Exercise objective: In the entries below, every line with the string "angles" is to be reported.

START The data

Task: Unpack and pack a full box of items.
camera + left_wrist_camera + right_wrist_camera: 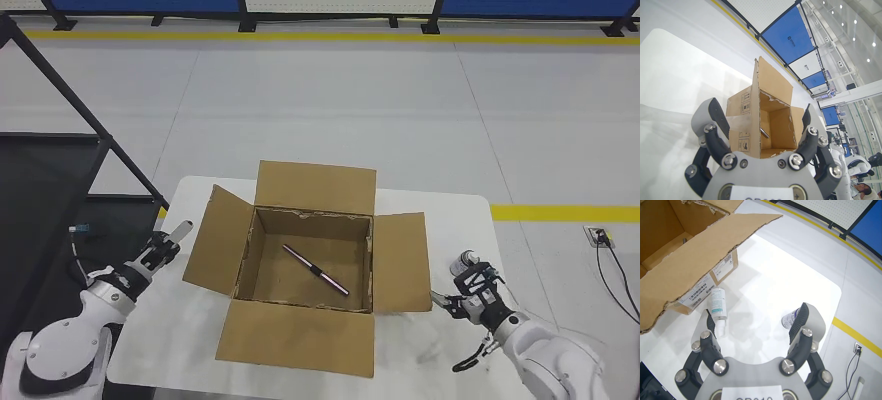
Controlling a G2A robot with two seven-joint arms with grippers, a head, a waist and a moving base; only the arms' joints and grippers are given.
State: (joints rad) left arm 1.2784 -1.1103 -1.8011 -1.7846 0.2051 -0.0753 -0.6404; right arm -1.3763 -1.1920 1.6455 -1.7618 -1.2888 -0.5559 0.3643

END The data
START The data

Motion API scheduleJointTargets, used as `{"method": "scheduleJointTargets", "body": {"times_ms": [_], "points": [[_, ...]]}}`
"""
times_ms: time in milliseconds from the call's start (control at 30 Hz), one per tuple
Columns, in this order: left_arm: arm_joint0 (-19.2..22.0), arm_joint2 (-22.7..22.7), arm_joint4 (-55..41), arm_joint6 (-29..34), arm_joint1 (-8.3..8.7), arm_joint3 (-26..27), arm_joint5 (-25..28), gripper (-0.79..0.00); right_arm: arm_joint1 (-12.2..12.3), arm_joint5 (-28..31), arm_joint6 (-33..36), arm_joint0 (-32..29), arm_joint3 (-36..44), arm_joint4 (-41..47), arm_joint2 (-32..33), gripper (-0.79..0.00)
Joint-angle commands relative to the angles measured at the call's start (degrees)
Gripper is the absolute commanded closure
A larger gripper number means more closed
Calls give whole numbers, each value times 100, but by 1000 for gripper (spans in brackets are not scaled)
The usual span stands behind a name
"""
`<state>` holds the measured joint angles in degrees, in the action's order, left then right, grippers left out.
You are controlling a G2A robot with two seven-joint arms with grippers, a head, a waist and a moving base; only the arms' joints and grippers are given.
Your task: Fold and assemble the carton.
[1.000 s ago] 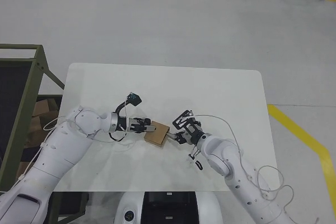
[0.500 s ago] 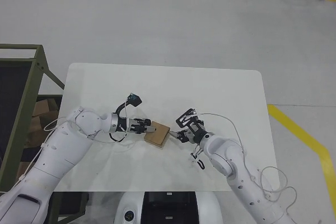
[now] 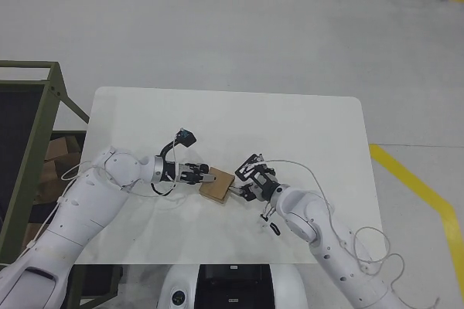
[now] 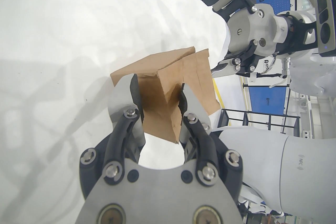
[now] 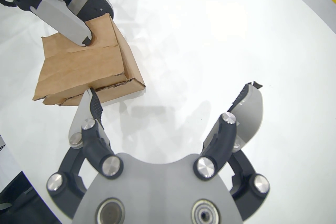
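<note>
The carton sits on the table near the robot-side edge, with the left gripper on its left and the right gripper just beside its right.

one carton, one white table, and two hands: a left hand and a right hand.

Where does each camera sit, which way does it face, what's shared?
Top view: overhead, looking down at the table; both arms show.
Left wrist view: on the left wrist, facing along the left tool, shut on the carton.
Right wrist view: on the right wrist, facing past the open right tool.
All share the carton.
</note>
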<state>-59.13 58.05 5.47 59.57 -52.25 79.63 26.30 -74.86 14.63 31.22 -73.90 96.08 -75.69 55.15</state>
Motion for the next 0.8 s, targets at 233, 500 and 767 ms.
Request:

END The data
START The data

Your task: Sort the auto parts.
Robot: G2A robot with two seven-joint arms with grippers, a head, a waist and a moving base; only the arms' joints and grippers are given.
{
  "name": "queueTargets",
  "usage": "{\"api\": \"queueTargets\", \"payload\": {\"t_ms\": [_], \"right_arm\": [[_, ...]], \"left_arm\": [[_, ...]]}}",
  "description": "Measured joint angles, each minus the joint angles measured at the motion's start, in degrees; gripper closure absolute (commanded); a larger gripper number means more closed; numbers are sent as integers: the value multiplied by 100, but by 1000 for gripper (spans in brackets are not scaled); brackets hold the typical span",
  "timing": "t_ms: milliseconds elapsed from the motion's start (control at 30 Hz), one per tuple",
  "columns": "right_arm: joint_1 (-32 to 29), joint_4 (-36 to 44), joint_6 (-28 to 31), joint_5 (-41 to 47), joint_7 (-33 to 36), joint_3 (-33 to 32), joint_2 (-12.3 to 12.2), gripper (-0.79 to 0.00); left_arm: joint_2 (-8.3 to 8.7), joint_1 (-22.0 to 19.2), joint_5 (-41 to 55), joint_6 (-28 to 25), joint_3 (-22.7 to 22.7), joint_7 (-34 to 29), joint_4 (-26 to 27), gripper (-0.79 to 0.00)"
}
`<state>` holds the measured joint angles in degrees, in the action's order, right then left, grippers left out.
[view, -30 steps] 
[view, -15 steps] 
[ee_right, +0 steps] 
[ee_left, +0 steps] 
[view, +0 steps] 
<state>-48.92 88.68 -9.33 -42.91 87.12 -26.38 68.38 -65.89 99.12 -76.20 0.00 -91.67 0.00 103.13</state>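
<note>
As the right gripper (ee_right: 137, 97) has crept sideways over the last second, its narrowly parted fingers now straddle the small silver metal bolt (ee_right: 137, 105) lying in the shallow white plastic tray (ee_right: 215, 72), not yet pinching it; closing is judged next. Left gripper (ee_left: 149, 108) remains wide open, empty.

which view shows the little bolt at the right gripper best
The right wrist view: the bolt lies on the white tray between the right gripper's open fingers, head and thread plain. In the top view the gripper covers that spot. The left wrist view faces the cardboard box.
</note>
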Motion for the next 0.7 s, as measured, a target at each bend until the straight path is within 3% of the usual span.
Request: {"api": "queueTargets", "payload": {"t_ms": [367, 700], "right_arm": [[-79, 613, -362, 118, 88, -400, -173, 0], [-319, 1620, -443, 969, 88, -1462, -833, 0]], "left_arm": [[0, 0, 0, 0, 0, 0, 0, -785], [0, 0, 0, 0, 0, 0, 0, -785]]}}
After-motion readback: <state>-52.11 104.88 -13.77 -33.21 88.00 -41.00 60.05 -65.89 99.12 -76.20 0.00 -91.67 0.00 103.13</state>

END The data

Problem solution:
Joint-angle commands relative to the angles measured at the call's start (degrees)
`<state>` holds the measured joint angles in degrees, in the action's order, left then right, grippers left out.
  "description": "Measured joint angles, each minus the joint angles measured at the motion's start, in degrees; gripper closure absolute (commanded); a larger gripper number means more closed; numbers are sent as integers: the value multiplied by 100, but by 1000 for gripper (spans in brackets are not scaled); brackets hold the typical span",
`<state>` holds the measured joint angles in degrees, in the action's order, right then left, grippers left out.

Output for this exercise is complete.